The equator of the unit sphere is a parametrized curve given by $(u(t),v(t))=(t,{\tfrac {\pi }{2}})$ with $t$ ranging from 0 to 2 $π$ . The line element may be used to calculate the length of this curve.

$\int _{0}^{2\pi }{\sqrt {E\left({\frac {du}{dt}}\right)^{2}+2F{\frac {du}{dt}}{\frac {dv}{dt}}+G\left({\frac {dv}{dt}}\right)^{2}}}\,dt=\int _{0}^{2\pi }\left|\sin v\right|\,dt=2\pi \sin {\tfrac {\pi }{2}}=2\pi$

Area of a region on the sphere

The area element may be used to calculate the area of the unit sphere.

$\int _{0}^{\pi }\int _{0}^{2\pi }{\sqrt {EG-F^{2}}}\ du\,dv=\int _{0}^{\pi }\int _{0}^{2\pi }\sin v\,du\,dv=2\pi {\Big [}{-\cos v}{\Big ]}_{0}^{\pi }=4\pi$

Gaussian curvature

The Gaussian curvature of a surface is given by $K={\frac {\det \mathrm {I\!I} _{p}}{\det \mathrm {I} _{p}}}={\frac {LN-M^{2}}{EG-F^{2}}},$ where $L$ , $M$ , and $N$ are the coefficients of the second fundamental form.
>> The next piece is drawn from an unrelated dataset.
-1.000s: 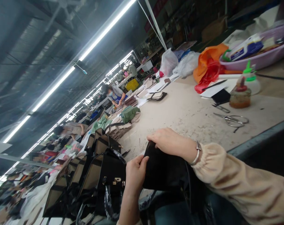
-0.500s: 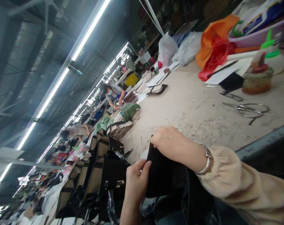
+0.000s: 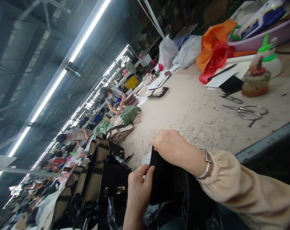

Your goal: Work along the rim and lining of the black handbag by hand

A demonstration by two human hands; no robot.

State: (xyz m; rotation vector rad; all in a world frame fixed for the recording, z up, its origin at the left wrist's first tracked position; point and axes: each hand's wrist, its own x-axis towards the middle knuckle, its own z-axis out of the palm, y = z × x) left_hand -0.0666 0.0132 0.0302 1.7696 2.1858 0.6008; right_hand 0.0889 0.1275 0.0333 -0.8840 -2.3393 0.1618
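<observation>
A black handbag (image 3: 167, 179) is held upright near the table's front edge, at the bottom middle. Its near end is tilted and partly lost in shadow. My left hand (image 3: 140, 183) pinches the bag's left edge between thumb and fingers. Higher up, my right hand (image 3: 170, 143) is closed over the top edge of the same bag, its fingertips bent inward and partly hidden. Clear plastic wrap (image 3: 152, 213) shows beneath the bag, beside my left wrist.
Several black bags (image 3: 113, 182) with gold clasps stand at left. Scissors (image 3: 249, 111), a stained glue jar (image 3: 256, 81) and a green-topped bottle (image 3: 270, 60) lie to the right on the worktable (image 3: 183, 105). A co-worker (image 3: 115, 97) handles stacked pieces farther back.
Both hands keep their grip on the bag with hardly any movement. The whole view has shifted slightly, so the table items appear a little farther left.
</observation>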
Theorema egregium of Gauss states that the Gaussian curvature of a surface can be expressed solely in terms of the first fundamental form and its derivatives, so that $K$ is in fact an intrinsic invariant of the surface. An explicit expression for the Gaussian curvature in terms of the first fundamental form is provided by the Brioschi formula.